- _What needs to be done_:
Your answer should consist of the lines below that hold the word "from".

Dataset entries
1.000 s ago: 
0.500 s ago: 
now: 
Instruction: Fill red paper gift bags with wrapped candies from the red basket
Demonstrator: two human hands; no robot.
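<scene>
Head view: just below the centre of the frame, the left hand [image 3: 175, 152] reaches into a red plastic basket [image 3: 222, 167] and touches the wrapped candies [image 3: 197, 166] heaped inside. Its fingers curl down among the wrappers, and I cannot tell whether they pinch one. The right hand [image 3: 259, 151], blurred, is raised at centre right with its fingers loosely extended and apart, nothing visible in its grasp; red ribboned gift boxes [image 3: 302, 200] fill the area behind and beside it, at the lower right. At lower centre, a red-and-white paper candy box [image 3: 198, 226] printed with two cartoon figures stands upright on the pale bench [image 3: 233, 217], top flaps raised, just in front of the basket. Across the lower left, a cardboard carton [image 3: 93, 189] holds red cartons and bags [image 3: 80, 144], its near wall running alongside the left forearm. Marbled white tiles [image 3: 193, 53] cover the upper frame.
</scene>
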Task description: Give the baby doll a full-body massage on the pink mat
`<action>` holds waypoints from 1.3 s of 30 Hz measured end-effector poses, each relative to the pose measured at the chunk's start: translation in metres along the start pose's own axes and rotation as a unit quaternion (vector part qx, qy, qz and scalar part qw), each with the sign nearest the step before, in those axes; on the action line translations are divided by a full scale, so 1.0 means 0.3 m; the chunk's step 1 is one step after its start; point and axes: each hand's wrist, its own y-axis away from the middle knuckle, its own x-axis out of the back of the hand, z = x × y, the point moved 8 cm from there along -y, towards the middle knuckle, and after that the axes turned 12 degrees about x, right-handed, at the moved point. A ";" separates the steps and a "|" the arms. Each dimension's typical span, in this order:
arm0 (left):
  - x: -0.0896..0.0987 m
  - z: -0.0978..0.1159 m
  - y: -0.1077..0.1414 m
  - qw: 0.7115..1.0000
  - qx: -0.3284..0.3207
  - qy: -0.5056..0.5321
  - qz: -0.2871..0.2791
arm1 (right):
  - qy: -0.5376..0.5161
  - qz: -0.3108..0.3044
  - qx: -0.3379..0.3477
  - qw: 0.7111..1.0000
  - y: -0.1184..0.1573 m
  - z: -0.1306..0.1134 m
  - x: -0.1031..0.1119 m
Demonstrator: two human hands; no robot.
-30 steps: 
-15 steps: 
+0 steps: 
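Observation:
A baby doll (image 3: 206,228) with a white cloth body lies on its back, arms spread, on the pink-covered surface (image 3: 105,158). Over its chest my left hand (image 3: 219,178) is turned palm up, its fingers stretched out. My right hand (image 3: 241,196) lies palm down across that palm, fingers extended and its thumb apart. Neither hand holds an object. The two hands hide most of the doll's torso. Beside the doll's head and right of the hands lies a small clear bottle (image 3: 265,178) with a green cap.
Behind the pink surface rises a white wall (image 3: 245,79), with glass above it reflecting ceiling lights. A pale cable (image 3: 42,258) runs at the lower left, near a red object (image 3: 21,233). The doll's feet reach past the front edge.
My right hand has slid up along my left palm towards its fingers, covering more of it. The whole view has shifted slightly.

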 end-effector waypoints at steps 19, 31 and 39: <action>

- _Output below_:
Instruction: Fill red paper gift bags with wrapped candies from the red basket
`<action>` holds waypoints from 1.3 s of 30 Hz measured end-effector poses, each relative to the pose measured at the chunk's start: translation in metres along the start pose's own axes and rotation as a unit quaternion (vector part qx, qy, qz and scalar part qw), each with the sign nearest the step before, in those axes; on the action line translations are divided by a full scale, so 1.0 means 0.3 m; the chunk's step 1 is one step after its start; point and axes: each hand's wrist, its own y-axis away from the middle knuckle, its own x-axis out of the back of the hand, z = x × y, the point moved 8 cm from there along -y, towards the middle knuckle, and after that the axes turned 12 degrees about x, right-handed, at the moved point. A ";" separates the steps and a "|" the arms. Each dimension's typical span, in this order:

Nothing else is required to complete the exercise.